Haven’t posted since December, I don’t really know that anyone even ever reads this blog. I guess it is just for me more than anything anyway. It was one way that I was trying to keep myself accountable when I started all of this 5&1/2 years ago.
So for the good I hit 25 pounds lost from where I had gotten back up to an embarrassing 205 pounds. Being 205 in and of itself is not a horrible thing considering where I started out at. For me though I was one that said I would not have any regain and I would never let it start to spiral and get out of control. But that sadly was exactly what I ended up doing. So, I have gotten back down to 180. I still need to get back down to 160 so I have a bit to go still. I need to make sure that I don’t forget how hard this has been. I need to remember how I have felt about myself for the regain that occurred.

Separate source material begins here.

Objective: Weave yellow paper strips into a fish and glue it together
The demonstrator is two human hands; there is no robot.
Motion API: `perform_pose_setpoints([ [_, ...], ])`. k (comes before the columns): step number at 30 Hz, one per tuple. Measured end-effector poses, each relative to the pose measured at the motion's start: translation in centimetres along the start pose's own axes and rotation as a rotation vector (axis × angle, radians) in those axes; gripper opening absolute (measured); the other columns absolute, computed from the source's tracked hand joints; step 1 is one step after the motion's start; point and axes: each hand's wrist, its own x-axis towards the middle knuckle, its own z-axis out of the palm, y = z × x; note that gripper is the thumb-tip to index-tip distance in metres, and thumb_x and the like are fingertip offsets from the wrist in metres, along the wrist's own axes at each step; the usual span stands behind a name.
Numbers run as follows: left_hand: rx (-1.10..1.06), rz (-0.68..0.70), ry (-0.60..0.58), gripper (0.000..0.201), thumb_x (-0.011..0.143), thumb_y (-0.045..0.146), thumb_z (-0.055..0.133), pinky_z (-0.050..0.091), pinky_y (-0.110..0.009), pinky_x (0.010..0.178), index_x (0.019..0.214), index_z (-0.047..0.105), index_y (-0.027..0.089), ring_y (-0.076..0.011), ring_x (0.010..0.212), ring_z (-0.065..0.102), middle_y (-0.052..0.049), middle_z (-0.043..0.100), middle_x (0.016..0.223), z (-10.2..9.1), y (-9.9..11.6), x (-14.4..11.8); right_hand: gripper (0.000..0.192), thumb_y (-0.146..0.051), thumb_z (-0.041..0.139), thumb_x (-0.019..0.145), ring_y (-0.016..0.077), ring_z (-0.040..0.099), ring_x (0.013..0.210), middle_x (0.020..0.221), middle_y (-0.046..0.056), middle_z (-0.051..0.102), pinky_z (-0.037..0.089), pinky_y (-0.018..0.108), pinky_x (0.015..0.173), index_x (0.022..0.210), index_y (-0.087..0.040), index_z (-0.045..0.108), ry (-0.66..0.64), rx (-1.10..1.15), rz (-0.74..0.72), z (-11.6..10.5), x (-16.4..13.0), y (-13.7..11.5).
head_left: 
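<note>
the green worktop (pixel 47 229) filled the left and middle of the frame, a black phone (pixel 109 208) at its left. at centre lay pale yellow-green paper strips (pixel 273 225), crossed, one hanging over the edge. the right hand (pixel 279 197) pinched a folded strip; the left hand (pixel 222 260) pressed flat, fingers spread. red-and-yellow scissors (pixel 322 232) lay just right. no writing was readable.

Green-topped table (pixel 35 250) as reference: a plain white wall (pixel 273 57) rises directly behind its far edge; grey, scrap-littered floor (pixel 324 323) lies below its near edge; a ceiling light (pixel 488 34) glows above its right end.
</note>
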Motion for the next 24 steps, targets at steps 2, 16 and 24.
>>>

For the not so good, I ended up with COVID in January. Not only did I have it but so did my husband. We thankfully were not super bad with the flu like parts of it. For my husband he was no worse than a bad head cold. For me it was more like a bad sinus infection. But with me I ended up with the severe fatigue. There was one day that I had ran the dishwasher then put clean sheets on the bed and it made me so tired that all I could do was lay across the bed for a bit after the sheets where on. The COVID sinus infection feeling only lasted for a few days. However the fatigue has carried on and on. We are now at the end of February and I still feel like I need a nap in the afternoon just to get by some days. It has improved a bit but still not where I should be.
The stall. I don’t know if it was a result of the COVID fatigue or what but I hit a stall. A stall that don’t want to end. I believe that part of it may be due to the fatigue and it was making me where I just didn’t have the energy to exercise. Part of it too may be that I did eat some comfort foods while I was sick because I just didn’t have the energy to really put in the effort to cook much. I am trying to stay on track now and I have been hitting the treadmill again. I have found online virtual races and I am thinking that I may do some of those to help keep me motivated.